ND's offense curled up and died during this period. Just one of their last six games has featured more than two goals, that a 6-4 loss to Northeastern that knocked them out of the HE tournament. Their single win was a 1-0 shutout of BU.
ND has the statistical profile of a team that is responsible but less than overwhelming. Leading scorer Anders Bjork has 11-22-33—less than a PPG. Leading goal scorer Thomas DiPauli has 13. They're deep, though, with six double-digit scorers. They're slightly getting outshot on the year. They haven't given up a shorthanded goal this year; they've only scored one.
This is a team short on high-end talent but one that goes three lines deep in reasonably prolific dudes.
Notre Dame split against Minnesota, BU, and Penn State this season. Michigan was 3-2 against the Gophers, split against BU, and nuked Penn State into orbit.

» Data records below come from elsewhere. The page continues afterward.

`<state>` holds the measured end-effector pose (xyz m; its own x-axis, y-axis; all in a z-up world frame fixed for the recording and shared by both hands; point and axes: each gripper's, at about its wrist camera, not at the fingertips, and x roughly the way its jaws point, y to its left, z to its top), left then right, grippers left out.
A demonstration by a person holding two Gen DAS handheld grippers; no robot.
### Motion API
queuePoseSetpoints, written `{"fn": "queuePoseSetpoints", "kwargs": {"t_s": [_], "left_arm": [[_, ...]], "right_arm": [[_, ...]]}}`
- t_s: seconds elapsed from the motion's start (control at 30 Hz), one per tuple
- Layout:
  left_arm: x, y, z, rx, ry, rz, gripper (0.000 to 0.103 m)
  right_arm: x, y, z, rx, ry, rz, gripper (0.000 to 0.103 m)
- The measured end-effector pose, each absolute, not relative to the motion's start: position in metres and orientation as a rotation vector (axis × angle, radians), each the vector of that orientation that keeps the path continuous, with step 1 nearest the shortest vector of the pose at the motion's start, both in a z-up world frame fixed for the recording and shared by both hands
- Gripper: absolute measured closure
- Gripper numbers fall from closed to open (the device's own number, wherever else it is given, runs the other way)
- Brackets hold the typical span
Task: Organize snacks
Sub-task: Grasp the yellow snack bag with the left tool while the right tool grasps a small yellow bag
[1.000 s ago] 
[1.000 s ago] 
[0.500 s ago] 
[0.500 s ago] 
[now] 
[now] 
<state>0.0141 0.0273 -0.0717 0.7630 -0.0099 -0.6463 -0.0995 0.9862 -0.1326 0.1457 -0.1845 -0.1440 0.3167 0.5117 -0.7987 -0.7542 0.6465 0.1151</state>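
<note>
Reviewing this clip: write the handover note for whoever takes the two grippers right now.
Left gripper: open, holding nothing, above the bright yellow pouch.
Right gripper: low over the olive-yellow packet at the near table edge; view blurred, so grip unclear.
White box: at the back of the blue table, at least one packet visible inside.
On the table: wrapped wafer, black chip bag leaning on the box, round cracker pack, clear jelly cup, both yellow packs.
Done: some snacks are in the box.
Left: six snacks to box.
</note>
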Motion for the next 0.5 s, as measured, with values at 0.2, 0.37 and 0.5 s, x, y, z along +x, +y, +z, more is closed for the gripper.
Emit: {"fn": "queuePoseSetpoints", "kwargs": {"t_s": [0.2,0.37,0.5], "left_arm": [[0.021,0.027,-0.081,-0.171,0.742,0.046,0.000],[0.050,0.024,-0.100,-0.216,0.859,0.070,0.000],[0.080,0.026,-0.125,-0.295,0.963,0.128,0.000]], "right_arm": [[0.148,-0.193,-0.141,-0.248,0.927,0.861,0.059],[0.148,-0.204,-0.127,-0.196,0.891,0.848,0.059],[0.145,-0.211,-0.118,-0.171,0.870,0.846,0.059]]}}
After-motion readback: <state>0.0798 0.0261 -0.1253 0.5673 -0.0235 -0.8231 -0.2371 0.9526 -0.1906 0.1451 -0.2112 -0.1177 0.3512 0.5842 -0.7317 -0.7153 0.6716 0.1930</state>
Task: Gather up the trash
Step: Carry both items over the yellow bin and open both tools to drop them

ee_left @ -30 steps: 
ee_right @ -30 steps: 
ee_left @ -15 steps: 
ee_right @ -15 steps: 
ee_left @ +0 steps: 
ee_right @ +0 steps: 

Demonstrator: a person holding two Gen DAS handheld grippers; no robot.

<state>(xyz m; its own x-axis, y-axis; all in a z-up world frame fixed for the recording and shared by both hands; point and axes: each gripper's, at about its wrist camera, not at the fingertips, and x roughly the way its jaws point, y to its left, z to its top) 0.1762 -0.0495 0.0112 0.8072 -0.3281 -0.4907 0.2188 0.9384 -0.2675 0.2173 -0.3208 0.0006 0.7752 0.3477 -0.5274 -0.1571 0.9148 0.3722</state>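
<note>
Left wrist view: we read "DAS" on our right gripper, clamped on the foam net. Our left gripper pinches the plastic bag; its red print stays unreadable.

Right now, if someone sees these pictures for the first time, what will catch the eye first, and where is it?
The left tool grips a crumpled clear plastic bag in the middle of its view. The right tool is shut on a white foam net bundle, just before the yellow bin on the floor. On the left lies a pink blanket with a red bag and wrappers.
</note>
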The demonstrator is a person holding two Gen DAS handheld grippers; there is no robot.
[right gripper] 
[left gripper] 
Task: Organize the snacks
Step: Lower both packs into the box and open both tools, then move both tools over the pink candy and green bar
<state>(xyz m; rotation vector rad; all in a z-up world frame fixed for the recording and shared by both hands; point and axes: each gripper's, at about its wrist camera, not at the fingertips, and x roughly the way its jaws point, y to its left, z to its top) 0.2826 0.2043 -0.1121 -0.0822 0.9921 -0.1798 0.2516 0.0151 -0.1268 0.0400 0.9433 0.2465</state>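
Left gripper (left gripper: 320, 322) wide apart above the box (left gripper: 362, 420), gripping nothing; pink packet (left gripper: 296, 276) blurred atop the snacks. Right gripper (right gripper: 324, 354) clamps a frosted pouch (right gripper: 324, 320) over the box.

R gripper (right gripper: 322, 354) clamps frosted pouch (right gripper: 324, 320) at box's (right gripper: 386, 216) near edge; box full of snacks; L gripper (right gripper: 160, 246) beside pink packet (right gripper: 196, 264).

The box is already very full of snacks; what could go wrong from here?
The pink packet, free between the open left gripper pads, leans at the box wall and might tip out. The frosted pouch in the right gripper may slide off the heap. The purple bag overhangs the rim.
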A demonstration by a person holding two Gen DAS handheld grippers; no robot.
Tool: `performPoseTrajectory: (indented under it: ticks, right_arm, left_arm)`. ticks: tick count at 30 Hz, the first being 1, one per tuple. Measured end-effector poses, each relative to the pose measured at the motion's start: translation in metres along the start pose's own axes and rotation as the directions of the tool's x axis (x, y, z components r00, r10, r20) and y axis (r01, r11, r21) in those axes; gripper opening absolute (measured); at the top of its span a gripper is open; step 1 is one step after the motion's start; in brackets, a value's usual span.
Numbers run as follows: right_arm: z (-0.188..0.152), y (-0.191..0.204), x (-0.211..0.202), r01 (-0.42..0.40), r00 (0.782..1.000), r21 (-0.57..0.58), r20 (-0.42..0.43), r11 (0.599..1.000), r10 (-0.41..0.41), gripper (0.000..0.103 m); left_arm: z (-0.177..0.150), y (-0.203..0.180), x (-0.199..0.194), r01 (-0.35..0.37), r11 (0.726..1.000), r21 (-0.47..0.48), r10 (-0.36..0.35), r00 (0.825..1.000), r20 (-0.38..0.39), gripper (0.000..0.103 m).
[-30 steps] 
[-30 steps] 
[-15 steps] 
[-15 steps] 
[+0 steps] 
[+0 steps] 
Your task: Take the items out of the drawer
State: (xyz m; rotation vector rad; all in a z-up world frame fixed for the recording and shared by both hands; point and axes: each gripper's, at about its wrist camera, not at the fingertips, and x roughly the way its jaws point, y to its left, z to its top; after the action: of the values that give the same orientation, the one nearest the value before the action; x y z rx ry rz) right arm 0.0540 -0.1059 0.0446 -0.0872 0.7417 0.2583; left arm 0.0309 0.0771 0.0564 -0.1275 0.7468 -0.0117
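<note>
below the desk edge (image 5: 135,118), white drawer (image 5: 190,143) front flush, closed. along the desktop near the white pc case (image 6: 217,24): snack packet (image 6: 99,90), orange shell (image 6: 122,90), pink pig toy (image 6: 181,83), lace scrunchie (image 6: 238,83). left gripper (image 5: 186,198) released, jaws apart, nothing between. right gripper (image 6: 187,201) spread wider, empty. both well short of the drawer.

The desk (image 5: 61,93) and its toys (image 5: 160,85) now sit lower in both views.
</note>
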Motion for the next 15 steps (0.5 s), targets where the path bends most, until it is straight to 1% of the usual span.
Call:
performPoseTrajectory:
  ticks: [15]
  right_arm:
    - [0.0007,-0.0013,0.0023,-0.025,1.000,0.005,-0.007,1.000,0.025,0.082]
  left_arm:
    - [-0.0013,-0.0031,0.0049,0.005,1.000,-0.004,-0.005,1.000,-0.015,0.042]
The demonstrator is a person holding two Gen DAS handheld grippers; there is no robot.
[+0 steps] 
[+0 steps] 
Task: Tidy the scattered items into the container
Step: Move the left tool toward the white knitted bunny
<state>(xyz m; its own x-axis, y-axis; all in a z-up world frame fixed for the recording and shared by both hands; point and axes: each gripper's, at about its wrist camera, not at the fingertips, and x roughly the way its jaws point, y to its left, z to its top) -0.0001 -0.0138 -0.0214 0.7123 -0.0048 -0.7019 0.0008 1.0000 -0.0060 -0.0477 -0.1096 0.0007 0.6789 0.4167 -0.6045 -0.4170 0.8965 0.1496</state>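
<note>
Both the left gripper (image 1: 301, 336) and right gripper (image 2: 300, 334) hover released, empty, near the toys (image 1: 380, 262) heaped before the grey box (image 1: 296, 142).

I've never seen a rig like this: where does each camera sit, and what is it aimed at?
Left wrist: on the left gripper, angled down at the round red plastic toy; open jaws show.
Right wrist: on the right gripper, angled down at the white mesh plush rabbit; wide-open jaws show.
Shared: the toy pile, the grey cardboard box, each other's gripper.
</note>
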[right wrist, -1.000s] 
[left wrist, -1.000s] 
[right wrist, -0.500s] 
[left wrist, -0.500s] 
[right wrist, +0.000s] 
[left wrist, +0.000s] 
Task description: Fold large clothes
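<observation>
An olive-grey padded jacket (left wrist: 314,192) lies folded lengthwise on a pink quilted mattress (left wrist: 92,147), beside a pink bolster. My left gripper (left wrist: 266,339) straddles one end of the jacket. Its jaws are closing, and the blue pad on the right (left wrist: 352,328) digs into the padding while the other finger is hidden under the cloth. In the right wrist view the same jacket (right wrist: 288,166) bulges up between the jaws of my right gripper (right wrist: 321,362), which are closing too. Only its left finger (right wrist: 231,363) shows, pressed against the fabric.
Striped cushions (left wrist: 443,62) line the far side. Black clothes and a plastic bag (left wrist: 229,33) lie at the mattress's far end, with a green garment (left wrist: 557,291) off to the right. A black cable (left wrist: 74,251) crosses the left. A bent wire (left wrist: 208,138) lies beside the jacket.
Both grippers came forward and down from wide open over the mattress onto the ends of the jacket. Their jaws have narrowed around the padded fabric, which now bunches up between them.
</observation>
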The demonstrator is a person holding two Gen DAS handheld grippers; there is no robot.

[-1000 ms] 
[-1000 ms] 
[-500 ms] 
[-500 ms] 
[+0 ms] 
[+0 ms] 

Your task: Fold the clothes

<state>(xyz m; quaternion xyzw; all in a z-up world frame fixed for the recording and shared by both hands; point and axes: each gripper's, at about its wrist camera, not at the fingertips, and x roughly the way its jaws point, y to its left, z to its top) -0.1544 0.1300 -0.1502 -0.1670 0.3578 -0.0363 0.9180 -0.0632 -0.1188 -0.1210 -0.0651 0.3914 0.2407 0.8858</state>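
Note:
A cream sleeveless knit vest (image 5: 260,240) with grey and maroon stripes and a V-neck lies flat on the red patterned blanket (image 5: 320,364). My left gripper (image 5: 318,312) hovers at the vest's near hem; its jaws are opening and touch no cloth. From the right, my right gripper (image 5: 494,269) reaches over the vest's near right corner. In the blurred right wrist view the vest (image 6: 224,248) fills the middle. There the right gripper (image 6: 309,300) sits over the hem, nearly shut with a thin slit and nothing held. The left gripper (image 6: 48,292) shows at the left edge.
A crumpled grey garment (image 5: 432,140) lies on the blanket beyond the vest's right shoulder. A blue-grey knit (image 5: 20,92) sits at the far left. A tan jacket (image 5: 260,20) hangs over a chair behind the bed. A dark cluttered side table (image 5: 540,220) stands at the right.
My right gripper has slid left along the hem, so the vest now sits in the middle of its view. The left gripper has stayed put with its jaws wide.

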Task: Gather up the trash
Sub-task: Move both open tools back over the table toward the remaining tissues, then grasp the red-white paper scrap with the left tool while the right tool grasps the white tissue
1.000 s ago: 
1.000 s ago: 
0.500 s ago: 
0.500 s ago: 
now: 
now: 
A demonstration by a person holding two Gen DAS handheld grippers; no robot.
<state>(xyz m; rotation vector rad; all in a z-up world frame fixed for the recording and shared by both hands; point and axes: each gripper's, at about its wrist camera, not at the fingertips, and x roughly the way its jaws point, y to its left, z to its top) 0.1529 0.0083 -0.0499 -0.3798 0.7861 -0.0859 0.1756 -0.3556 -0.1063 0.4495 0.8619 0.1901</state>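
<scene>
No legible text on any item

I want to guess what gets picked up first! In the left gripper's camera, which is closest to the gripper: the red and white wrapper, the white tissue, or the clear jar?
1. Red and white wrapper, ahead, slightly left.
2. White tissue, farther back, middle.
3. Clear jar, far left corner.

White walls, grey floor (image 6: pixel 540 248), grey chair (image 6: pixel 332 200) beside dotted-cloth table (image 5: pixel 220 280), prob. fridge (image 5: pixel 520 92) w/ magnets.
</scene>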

DiPauli has 13 goals on the year
Despite recent struggles the Irish have still scored a healthy number of goals this season, albeit often against the lower reaches of Hockey East. Those lower reaches were not much different than the Big Ten's: Maine and UMass are below even MSU in RPI; UConn is just above the Spartans; Merrimack, Vermont and UNH barely edge out Wisconsin.
ND has bombed the aforementioned schools and nonconference opponent WMU, who is in the same RPI range and faced ND three times this year. In those 15 games ND scored 67 goals, 4.5 per outing. In their other 21 they managed just 46, 2.1 per. That is a stark difference. ND really struggles to score against good teams.
Now, you are probably thinking "does Michigan qualify as good in this department?" and I'm like… uh.
Maybe? The Ohio State series is a blip in what is otherwise a long stretch of games against decent to good teams that did not make me want to boil myself alive after the opposition hit double digits in odd man rushes. Since a 4-4 tie against Wisconsin, Michigan has played
- that series against OSU, guh
- a 5-2 win over Ferris State, which is in the tourney at RPI #30 thanks to a WCHA tourney win
- six games against Penn State and Minnesota, bubble teams, in which they gave up an average of 2 goals per game. PSU and Minnesota are 6th and 13th in scoring nationally.
I'm not saying they've turned the corner. I'm not saying they haven't, especially since some of those goals came in sloppy third periods with Michigan up a zillion.
Bjork spearheads ND's defense from center
Notre Dame is the #14 D in goals allowed, and while this is almost identical to where they stand in goals scored it's a much more consistent strength. Until that 6-4 loss to Northeastern in their most recent outing ND hadn't given up five since October (against PSU). They almost never scored shutouts and almost never gave up more than three goals (just five times all season and twice since November). ND can make it rough sledding against anyone.
Often that rough sledding means giving up 3 goals against tourney-level competition. Goals allowed this season against top 20 RPI opponents: 6, 3, 0, 3, 3, 3, 4, 2, 1, 3, 4, 2, 2, 4, 4, 3, 3, 3, 5, 4. You get the idea. They're not impregnable, or even particularly good at shutting down good teams.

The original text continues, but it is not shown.